I want to talk about hunger.
Whenever the healthy people talk about those of us who are overweight, they act like the way for us to lose weight is simple. Eat less. Move more. It's easy and we're all just...well, name your label....for why we're not thin like them.
What they don't understand is the hunger.
I still get hungry. I think I get Normal Person hungry now. It's faint and reasonable. It's a rational thing that happens sometimes. My body has a need and I should take care of that.
Before the medication, I was hungry all the time. All the time, even after I'd just eaten. My mind would suggest things that would make what I just ate even better. My mind would think about the next meal. I would get excited about it. Happy. I would start making plans for that to happen.
That insistent aspect of my mental self is quiet now. I plan meals, yes. I get excited about the prospect of a good meal. But it's a quiet thing compared to what it was before. It isn't consuming my thoughts. Pardon the pun.
Imagine that you're cold. Completely cold. Like you're constantly in weather lower than your core temperature cold. Now imagine that three times a day, someone hands you a blanket for a while. During that time, you're warmer. Never completely warm, but warmer.
Sometimes you beg for blankets and sometimes you grab a blanket when no one is looking. But people notice. They don't understand why you're cold because they're perfectly warm. They think you're weak for insisting on being cold.
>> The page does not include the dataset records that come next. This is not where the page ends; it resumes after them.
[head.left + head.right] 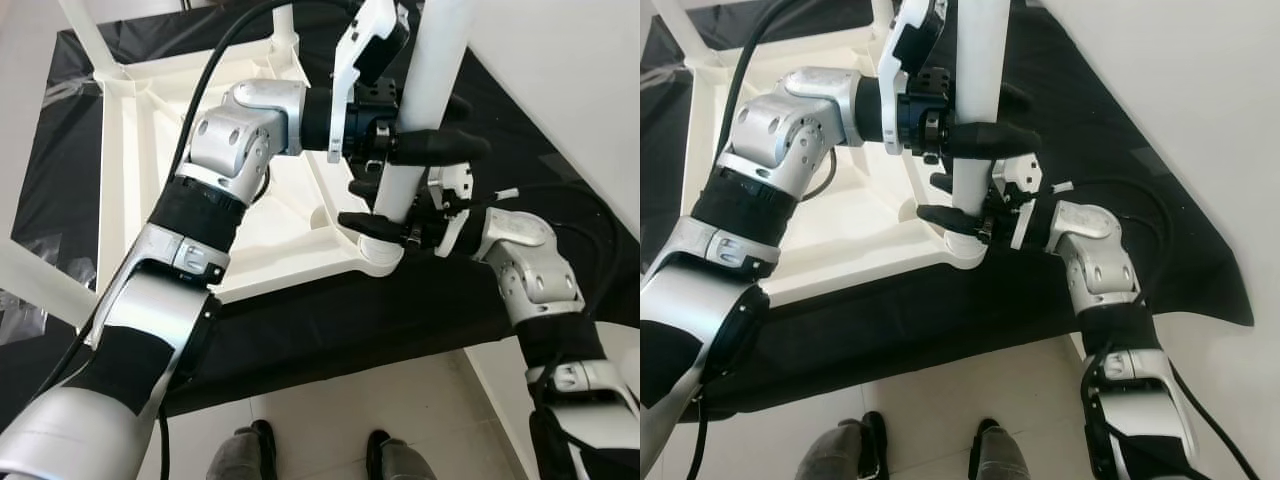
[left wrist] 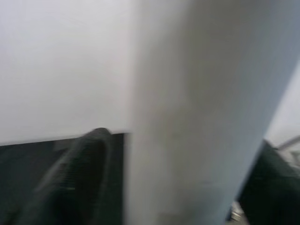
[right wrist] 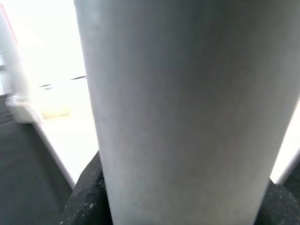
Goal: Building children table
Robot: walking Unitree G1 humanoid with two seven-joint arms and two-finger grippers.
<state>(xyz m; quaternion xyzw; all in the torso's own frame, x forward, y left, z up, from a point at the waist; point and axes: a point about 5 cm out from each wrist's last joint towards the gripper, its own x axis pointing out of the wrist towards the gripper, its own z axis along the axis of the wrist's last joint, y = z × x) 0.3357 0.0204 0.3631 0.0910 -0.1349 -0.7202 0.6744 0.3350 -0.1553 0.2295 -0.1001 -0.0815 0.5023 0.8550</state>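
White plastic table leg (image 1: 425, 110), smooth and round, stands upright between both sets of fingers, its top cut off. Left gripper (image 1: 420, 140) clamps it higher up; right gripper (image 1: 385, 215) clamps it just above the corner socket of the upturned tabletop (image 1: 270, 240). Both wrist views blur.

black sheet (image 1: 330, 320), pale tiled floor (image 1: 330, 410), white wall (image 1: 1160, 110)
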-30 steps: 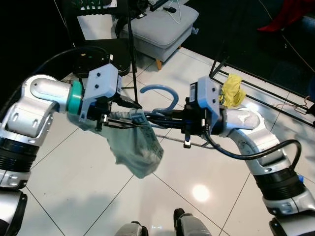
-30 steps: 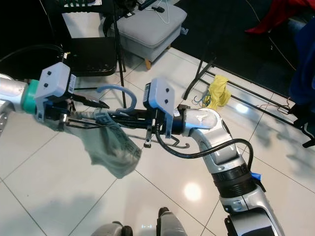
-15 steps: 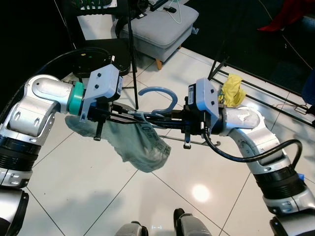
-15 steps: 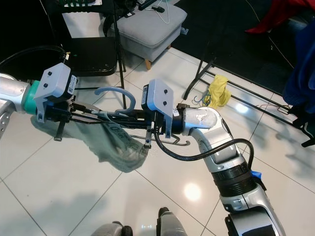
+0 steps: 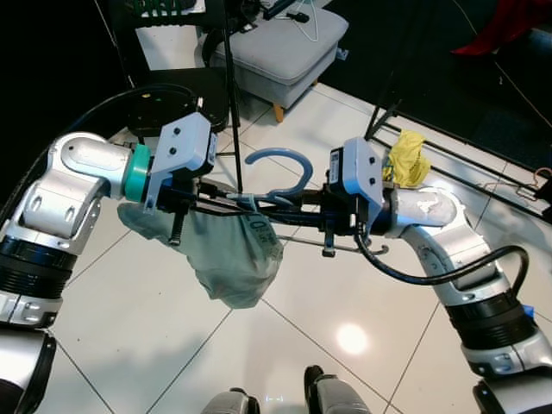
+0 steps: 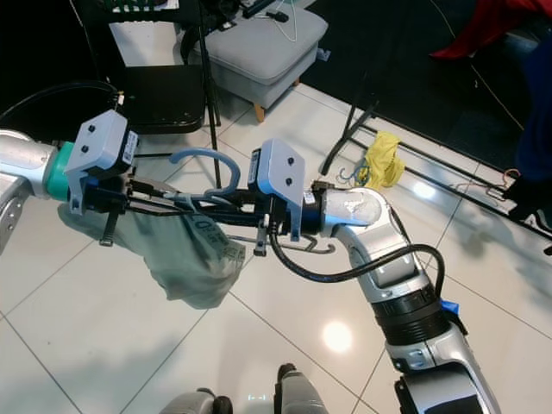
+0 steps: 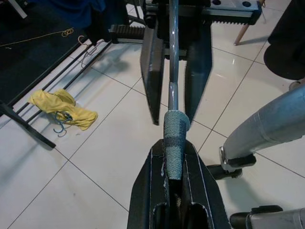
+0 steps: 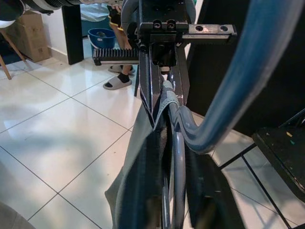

Then one day, you take a shot and you're not cold anymore.
You're aware that the weather does get colder sometimes and during that time you put a blanket on you, but when you warm up, your body tells you that you're warm enough and you honestly don't need the blanket. You can put it aside without this panic at the idea of the returning cold....because you know you're warm enough and you'll be fine.
That's my life now. And it's glorious.